VNA HealthCare Group

I have the highest respect for them, especially for the nurses, aides and therapists, who devote their lives to caring for people with disabilities, the infirm and dying Americans.  There are few more noble professions.

President Barack Obama

Home health care agencies do such a wonderful job in this country helping people to be able to remain at home and allowing them to receive services

U.S. Senator Debbie Stabenow (D-MI) Chair, Democratic Steering and Outreach Committee

Heath care at home…is something we need more of, not less of.  Let us make a commitment to preventive and long-term care.  Let us encourage home care as an alternative to nursing homes and give folks a little help to have their parents there.

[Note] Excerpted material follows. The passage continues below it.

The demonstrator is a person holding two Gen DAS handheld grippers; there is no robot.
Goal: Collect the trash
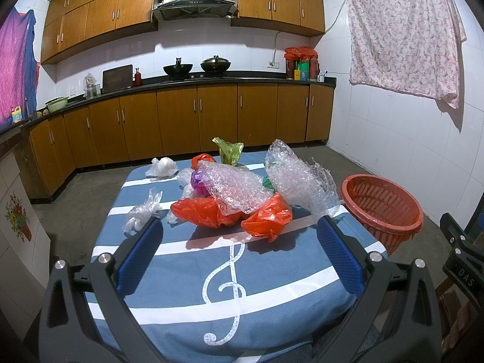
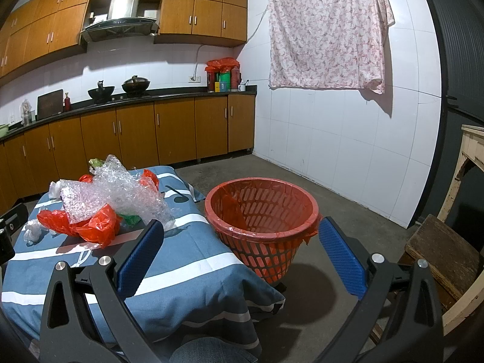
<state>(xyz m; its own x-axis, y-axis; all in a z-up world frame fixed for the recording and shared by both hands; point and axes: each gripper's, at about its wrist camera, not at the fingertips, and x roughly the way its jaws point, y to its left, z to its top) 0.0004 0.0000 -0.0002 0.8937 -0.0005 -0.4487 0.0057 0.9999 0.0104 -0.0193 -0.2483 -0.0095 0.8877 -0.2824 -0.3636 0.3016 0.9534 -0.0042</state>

Former President Bill Clinton

Home care is a combination of compassion and efficiency.  It is less expensive than institutional care...but at the same time it is a more caring, human, intimate experience, and therefore it has a greater human’s a big mistake not to try to maximize it and find ways to give people the home care option over either nursing homes, hospitals or other institutions

Former Speaker of the U.S. House of Representatives Newt Gingrich (R-GA)

Medicaid covers long-term care, but only for low-income families.  And Medicare only pays for care that is connected to a hospital discharge....our health care system must cover these vital services...[and] we should promote home-based care, which most people prefer, instead of the institutional care that we emphasize now.

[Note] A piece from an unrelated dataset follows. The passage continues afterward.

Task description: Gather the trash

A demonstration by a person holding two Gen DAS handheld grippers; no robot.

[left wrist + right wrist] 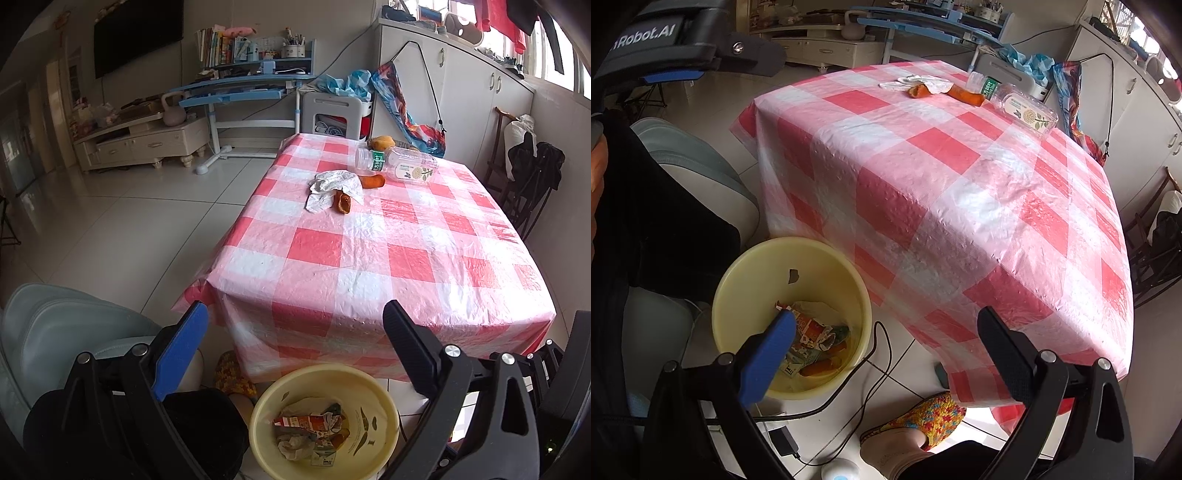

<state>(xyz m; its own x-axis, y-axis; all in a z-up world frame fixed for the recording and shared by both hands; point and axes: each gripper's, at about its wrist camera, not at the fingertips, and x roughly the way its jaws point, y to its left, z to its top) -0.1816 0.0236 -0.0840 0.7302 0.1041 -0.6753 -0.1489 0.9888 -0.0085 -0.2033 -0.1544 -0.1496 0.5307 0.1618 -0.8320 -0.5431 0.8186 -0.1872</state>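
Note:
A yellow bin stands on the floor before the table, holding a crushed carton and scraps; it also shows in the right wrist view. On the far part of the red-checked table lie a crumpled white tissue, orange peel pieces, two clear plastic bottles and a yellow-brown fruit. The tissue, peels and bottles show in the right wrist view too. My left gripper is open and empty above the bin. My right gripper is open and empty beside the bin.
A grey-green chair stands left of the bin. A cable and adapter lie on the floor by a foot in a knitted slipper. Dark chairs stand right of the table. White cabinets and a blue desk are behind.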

Former U.S. Senator Majority Leader Tom Daschle (D-CD)

We need incentives to...keep people in home health care settings...It’s dramatically less expensive than long term care.

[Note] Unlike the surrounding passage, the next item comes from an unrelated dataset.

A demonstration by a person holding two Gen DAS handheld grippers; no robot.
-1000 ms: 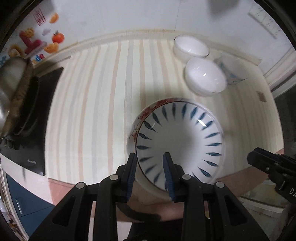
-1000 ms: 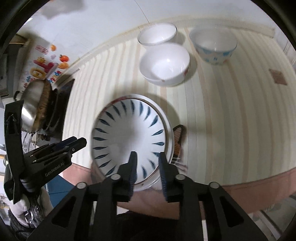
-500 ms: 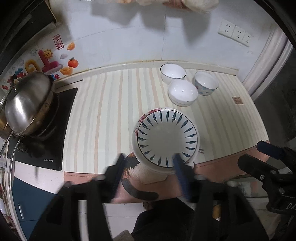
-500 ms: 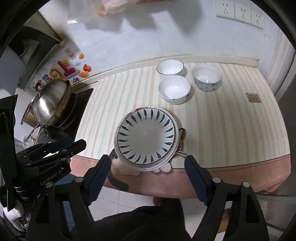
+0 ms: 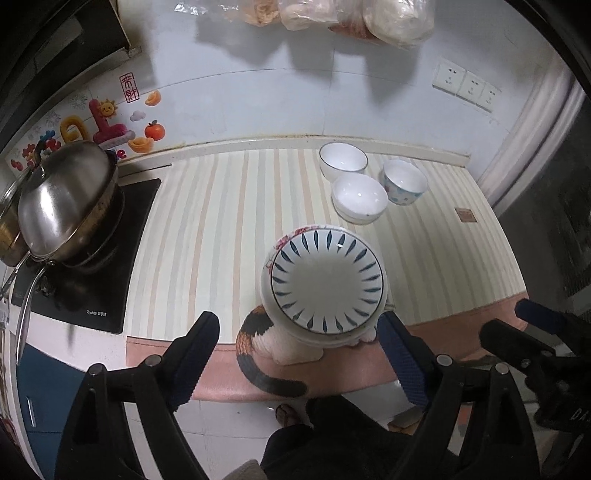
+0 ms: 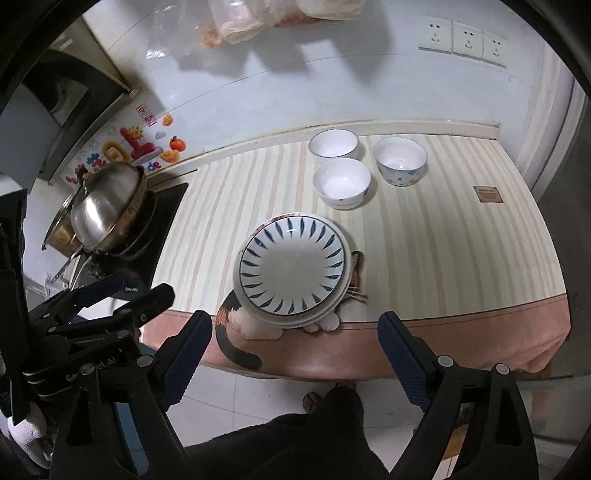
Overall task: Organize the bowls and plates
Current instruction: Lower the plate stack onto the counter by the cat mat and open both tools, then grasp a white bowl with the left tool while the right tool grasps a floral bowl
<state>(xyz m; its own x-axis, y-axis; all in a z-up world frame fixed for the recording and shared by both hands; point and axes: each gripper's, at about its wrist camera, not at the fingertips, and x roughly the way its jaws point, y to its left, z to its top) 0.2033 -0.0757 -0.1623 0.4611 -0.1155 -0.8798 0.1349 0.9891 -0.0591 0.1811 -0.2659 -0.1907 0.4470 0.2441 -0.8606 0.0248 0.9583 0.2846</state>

U.S. Senator John McCain (R-AZ)


Home care is clearly the wave of the future. It’s clearly where patients want to be cared for. I come from an ethnic family and when a member of our family is severely ill, we would never consider taking them to get institutional care. That’s true of many families for both cultural and financial reasons. If patients have a choice of where they want to be cared for, where it’s done the right way, they choose home.

Donna Shalala, former Secretary of Health and Human Services

A couple of years ago, I spent a little bit of time with the National Association for Home Care & Hospice and its president, Val J. Halamandaris, and I was just blown away. What impressed me so much was that they talked about what they do as opposed to just the strategies of how to deal with Washington or Sacramento or Albany or whatever the case may be. Val is a fanatic about care, and it comes through in every way known to mankind. It comes through in the speakers he invites to their events; it comes through in all the stuff he shares.

Tom Peters, author of In Search of Excellence

Val’s home care organization brings thousands of caregivers together into a dynamic organization that provides them with valuable resources and tools to be even better in their important work. He helps them build self-esteem, which leads to self-motivation.

Mike Vance, former Dean of Disney and author of Think Out of the Box

Val is one of the greatest advocates for seniors in America. He goes beyond the call of duty every time.

Arthur S. Flemming, former Secretary of Health, Education, and Welfare

Val has brought the problems, the challenges, and the opportunities out in the open for everyone to look at. He is a visionary pointing the direction for us. 

Margaret (Peg) Cushman, Professor of Nursing and former President of the Visiting Nurses Association

Although Val has chosen to stay in the background, he deserves much of the credit for what was accomplished both at the U.S. Senate Special Committee on Aging, where he was closely associated with me and at the House Select Committee on Aging, where he was Congressman Claude Pepper’s senior counsel and closest advisor. He put together more hearings on the subject of aging, wrote more reports, drafted more bills, and had more influence on the direction of events than anyone before him or since.

Frank E. Moss, former U.S. Senator

Val’s most important contribution is pulling together all elements of home health care and being able to organize and energize the people involved in the industry.

Frank E. Moss, former U.S. Senator

Anyone working on health care issues in Congress knows the name Val J. Halamandaris.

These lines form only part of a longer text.